[ASSIGNMENT]: Up to and including the line that contains "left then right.", repeat each line of the data exactly, starting from the first.

[DATA TO EXAMINE]:
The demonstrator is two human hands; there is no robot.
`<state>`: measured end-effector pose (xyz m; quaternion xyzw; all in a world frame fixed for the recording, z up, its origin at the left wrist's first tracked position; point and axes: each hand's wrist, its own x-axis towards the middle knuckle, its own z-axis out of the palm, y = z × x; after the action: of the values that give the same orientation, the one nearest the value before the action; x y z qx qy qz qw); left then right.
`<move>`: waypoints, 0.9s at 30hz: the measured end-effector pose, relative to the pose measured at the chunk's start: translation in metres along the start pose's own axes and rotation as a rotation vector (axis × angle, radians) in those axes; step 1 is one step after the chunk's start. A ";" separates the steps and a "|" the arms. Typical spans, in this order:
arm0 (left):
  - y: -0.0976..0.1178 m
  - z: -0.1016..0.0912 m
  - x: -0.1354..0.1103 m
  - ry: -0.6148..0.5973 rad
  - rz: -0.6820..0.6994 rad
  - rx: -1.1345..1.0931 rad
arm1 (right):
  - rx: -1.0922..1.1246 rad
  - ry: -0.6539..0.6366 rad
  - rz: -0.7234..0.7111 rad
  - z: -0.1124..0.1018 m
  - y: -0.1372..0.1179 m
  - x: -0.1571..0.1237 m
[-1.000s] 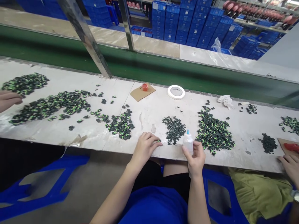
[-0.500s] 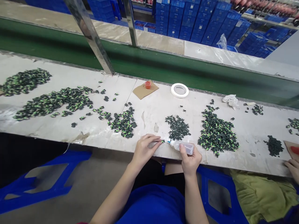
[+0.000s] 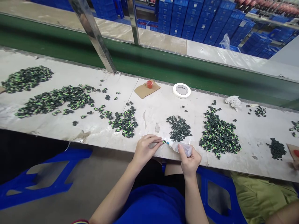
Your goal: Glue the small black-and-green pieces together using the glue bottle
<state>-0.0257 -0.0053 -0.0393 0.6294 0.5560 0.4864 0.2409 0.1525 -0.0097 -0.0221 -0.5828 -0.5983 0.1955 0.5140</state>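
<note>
Between the thumb and fingertips of my left hand (image 3: 146,148) is pinched a small dark part with green marks (image 3: 164,142). My right hand (image 3: 191,160) is wrapped round a clear squeeze bottle (image 3: 183,148), tilted sideways with its blue tip (image 3: 167,142) at the small part. Whether the tip touches it I cannot tell. Just beyond the bottle lies a pile of small dark oblong pieces (image 3: 179,128). To the right spreads a heap of dark and green parts (image 3: 218,133), and a smaller heap of similar parts (image 3: 125,122) lies to the left.
A red cup (image 3: 149,84) stands on cardboard (image 3: 141,91) near a roll of white tape (image 3: 181,90). Larger piles (image 3: 56,101) cover the left of the table. A metal post (image 3: 95,37) rises at the back edge. Another person's hand (image 3: 296,163) is at the far right.
The bottle and my right hand have shifted slightly left, bringing the tip closer to the small part. At the far right, the other person's hand and arm have moved.
</note>
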 end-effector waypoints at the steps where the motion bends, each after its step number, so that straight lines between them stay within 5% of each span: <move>1: 0.000 0.000 0.000 0.002 -0.001 -0.001 | 0.002 0.006 -0.001 0.000 0.000 0.000; 19: 0.004 0.000 0.000 -0.011 -0.040 -0.024 | 0.055 0.012 0.086 -0.001 0.001 0.001; 27: 0.005 -0.004 0.003 -0.080 -0.056 -0.038 | 0.306 0.353 0.226 -0.014 0.009 0.002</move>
<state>-0.0270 -0.0046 -0.0329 0.6278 0.5540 0.4644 0.2886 0.1694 -0.0110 -0.0236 -0.5864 -0.3940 0.2354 0.6675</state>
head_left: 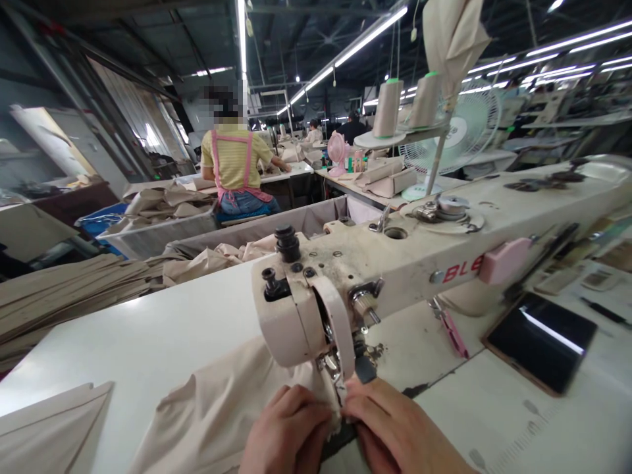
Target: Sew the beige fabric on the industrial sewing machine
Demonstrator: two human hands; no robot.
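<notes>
A white sewing machine [296,316] stands in front of me, its needle area low in the view. Beige fabric [217,401] lies on the table left of the machine and runs under its presser foot. My left hand [291,428] is closed on the fabric edge just in front of the foot, fingers bent together. Close on the other side, my right hand [395,421] pinches the same edge, its fingertips near the foot. The fingers hide part of the edge between them.
Folded beige pieces [54,421] lie at the left, more stacked behind. On the right are a phone [543,342] and pink-handled snips [451,329]. Thread cones [388,108] stand above the machine. A person in a yellow shirt [234,161] sits ahead, beside a fabric-filled bin [158,234].
</notes>
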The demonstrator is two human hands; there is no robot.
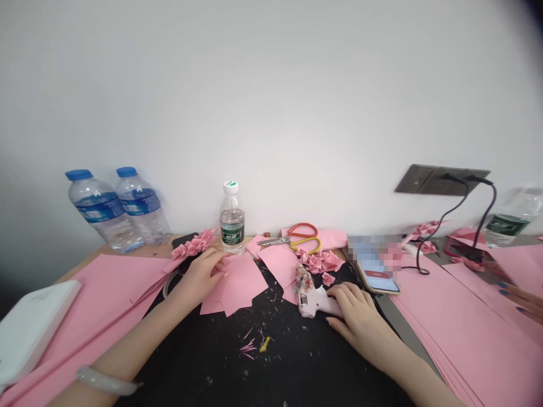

[RESULT FOR THIS TASK]:
The demonstrator is two human hands; there is no robot.
`<state>`: measured end-effector pose (xyz m; quaternion xyzw; all in a world frame fixed for the recording, z up, its origin at the left wrist's first tracked position; point and axes: each hand's wrist, its own x-axis towards the middle knuckle, its own z-axis out of the palm, y = z × x; after the action: of the values that give the same orientation, the one nearest the value before the action; x y z qx qy qz qw); left then right.

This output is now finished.